WORK REQUEST -
Everything in the data gets repeated exactly, except for the pictures.

COLLECTED MATERIAL -
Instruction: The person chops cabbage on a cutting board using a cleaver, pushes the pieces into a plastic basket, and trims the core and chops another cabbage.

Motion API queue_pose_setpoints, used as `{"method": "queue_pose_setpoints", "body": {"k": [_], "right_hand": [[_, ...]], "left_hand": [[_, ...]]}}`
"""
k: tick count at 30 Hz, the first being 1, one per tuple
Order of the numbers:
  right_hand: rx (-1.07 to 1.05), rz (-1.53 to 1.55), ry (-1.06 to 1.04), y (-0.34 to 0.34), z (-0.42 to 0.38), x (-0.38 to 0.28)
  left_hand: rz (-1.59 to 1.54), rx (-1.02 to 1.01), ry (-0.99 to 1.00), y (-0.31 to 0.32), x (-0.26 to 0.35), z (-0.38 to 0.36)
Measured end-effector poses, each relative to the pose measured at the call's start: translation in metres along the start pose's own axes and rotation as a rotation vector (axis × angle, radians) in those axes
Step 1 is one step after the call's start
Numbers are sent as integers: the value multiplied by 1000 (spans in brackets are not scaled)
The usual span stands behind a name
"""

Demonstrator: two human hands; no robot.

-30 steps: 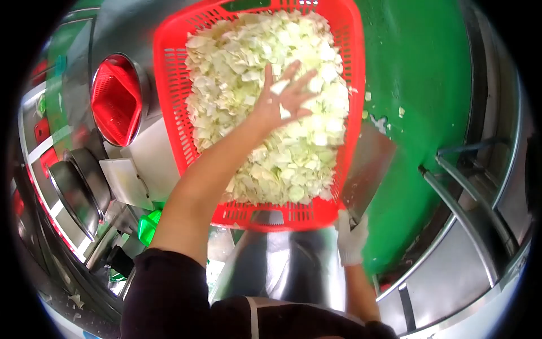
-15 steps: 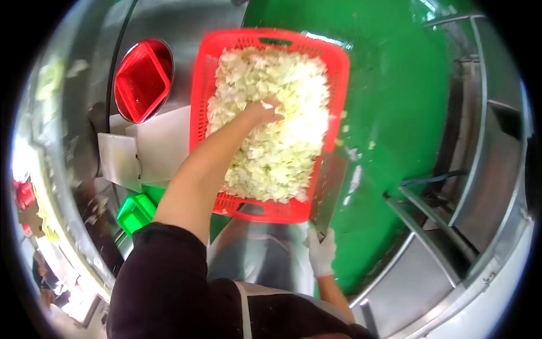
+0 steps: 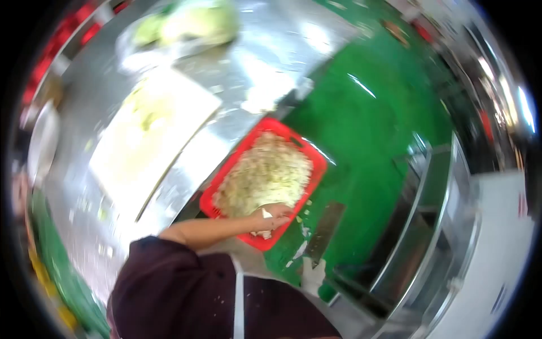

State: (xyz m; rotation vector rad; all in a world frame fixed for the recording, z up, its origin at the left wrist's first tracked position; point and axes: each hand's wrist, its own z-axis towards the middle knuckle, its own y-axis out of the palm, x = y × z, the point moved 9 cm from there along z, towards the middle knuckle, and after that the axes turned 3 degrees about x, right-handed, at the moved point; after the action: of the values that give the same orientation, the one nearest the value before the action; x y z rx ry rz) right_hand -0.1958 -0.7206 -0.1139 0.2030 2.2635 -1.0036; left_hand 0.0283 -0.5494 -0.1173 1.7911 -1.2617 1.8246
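Note:
A red plastic basket (image 3: 207,201) full of chopped pale cabbage (image 3: 262,169) lies below me, beside the metal table. My bare left hand (image 3: 275,216) reaches over the near end of the basket, by its right rim. White cabbage bits cling to that hand; its fingers are blurred, and whether they hold any cabbage is not clear. Lower right, my right hand (image 3: 313,275), in a white glove, grips the handle of a cleaver (image 3: 326,233). The wide blade points up and away over the green floor, apart from the basket.
The steel table (image 3: 226,73) at left carries a white cutting board (image 3: 152,141) with cabbage scraps and a bag of cabbage heads (image 3: 197,25). Scraps litter the green floor (image 3: 367,124). A metal frame (image 3: 420,220) stands at right.
The view has swung, bringing the table and cutting board in at left. My left hand has moved from mid-basket toward its near end. My right hand keeps the cleaver.

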Motion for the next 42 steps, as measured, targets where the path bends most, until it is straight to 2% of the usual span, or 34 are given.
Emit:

RESPONSE AREA -
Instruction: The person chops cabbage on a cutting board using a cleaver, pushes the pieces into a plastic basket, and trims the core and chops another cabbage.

Motion API queue_pose_setpoints, used as `{"method": "queue_pose_setpoints", "body": {"k": [_], "right_hand": [[_, ...]], "left_hand": [[_, ...]]}}`
"""
k: tick count at 30 Hz, the first being 1, one per tuple
Order of the numbers:
  right_hand: rx (-1.07 to 1.05), rz (-1.53 to 1.55), ry (-1.06 to 1.04), y (-0.34 to 0.34), z (-0.42 to 0.38), x (-0.38 to 0.28)
  left_hand: rz (-1.59 to 1.54), rx (-1.02 to 1.01), ry (-0.99 to 1.00), y (-0.31 to 0.32), x (-0.26 to 0.35), z (-0.38 to 0.36)
Measured end-effector poses, each relative to the pose measured at the call's start: translation in metres along the start pose's own axes and rotation as a rotation vector (axis × angle, radians) in those axes
Step 1 is one step after the call's start
Numbers are sent as integers: the value multiplied by 1000 (spans in brackets are not scaled)
The usual span stands behind a name
"""

Demonstrator: two human hands; no robot.

-30 steps: 
-15 steps: 
+0 steps: 

State: (xyz m; rotation vector rad; all in a world frame fixed for the recording, z up, its origin at the left wrist's first tracked position; point and axes: each hand's wrist, its own z-axis towards the middle knuckle, its own y-axis out of the palm, x = y × z, the point moved 9 cm from there along z, towards the middle knuckle, and after that the axes turned 3 degrees about x, right-handed, at the moved point; after the action: of the values that give the same orientation, the one nearest the value before the action; x y z rx ry rz) right_hand -0.1958 -0.7206 -0.1139 0.2030 2.2635 -1.0036; left_hand 0.0283 -0.5494 -0.1173 1.7911 -1.2617 1.8246
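Note:
A red plastic basket (image 3: 207,201) full of chopped pale cabbage (image 3: 262,169) lies below me, beside the metal table. My bare left hand (image 3: 275,216) reaches over the near end of the basket, by its right rim. White cabbage bits cling to that hand; its fingers are blurred, and whether they hold any cabbage is not clear. Lower right, my right hand (image 3: 313,275), in a white glove, grips the handle of a cleaver (image 3: 326,233). The wide blade points up and away over the green floor, apart from the basket.
The steel table (image 3: 226,73) at left carries a white cutting board (image 3: 152,141) with cabbage scraps and a bag of cabbage heads (image 3: 197,25). Scraps litter the green floor (image 3: 367,124). A metal frame (image 3: 420,220) stands at right.
The view has swung, bringing the table and cutting board in at left. My left hand has moved from mid-basket toward its near end. My right hand keeps the cleaver.
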
Motion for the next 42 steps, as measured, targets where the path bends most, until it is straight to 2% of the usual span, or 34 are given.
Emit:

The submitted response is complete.